The analysis for butterflies arriving in San Antonio does not suggest changes over time, although changes in animal and plant phenology due to climate change have been reported from many locations (Roy and Sparks 2000; Forister and Shapiro 2003; Parmesan 2006). The resolution of the data does not allow proper testing of this question. Thus, while this informal dataset is useful in some ways, a more inclusive species database is needed to resolve possible effects of climate change.

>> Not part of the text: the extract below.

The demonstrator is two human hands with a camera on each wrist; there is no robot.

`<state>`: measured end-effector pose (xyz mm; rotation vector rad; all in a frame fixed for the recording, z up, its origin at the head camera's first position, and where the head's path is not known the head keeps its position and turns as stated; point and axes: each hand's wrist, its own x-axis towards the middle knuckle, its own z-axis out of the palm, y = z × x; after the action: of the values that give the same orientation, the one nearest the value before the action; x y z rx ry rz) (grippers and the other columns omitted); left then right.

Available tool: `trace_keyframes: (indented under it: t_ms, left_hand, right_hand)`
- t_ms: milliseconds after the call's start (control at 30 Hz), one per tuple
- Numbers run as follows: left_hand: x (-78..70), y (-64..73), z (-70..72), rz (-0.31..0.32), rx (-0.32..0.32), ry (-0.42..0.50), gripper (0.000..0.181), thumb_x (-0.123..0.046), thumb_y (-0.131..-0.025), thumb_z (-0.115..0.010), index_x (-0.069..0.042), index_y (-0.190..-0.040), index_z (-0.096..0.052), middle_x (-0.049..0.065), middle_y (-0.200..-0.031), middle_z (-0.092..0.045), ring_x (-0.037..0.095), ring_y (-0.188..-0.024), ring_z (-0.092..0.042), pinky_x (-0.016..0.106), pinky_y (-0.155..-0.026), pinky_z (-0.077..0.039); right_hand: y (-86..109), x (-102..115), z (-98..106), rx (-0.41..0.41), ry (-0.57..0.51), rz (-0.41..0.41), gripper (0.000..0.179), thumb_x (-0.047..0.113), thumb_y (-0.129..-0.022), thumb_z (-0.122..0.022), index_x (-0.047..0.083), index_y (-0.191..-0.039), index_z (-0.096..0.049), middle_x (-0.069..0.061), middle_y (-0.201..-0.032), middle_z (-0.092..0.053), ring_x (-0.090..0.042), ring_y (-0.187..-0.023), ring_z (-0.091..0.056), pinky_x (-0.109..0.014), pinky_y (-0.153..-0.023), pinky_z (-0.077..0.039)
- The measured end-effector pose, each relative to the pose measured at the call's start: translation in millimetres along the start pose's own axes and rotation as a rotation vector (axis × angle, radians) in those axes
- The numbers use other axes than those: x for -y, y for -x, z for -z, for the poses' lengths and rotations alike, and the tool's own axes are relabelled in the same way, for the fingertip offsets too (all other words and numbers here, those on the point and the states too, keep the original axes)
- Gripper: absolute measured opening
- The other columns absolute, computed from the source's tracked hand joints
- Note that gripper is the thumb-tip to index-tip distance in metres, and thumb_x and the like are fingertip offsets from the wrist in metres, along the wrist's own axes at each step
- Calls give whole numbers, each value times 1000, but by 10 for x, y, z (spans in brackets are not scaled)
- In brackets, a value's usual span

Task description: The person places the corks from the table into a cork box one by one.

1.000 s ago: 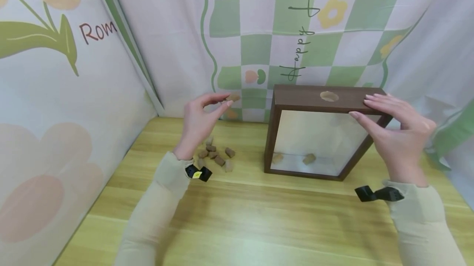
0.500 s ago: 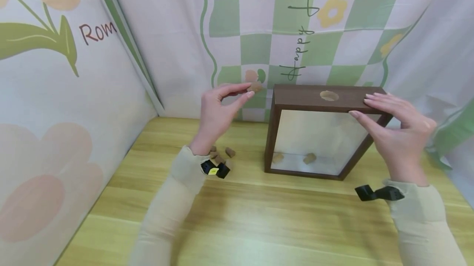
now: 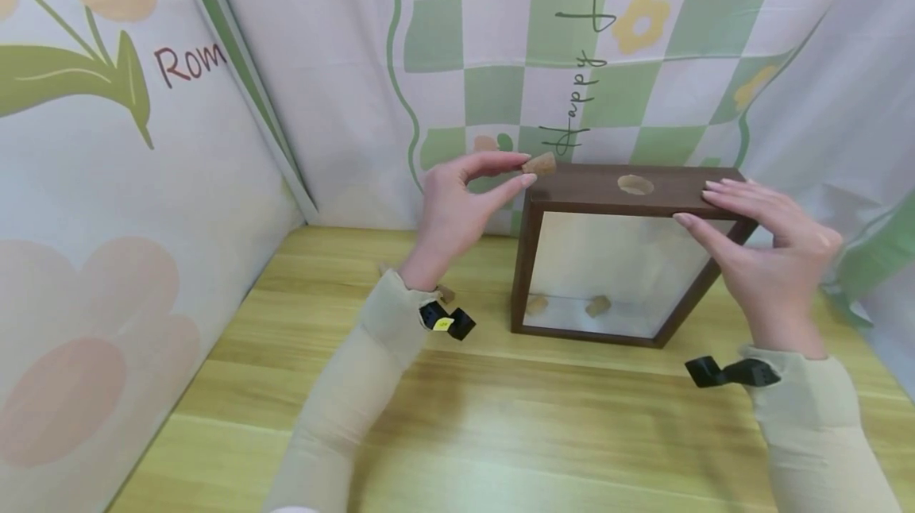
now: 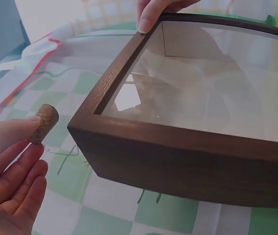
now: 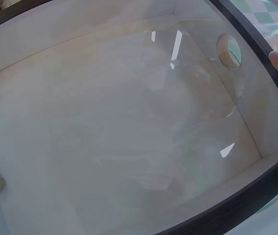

Special thanks to Larry Gilbert for teaching me about Texas and for bringing up the ‘tropical colonists’ idea and to Roy Kendall (deceased, January 2008) for providing access to his collection. Thanks to the creators of the Butterflies and Moths of North America website for allowing me to use their data. Thanks to James Roper, Letty Brown, and two anonymous reviewers for revising the manuscript and Carla Penz, Naomi Cappuccino, Gilberto Corso, and Adriana Almeida for commenting on it. This study was supported in part by a CAPES (MEC-Brazil) doctoral fellowship.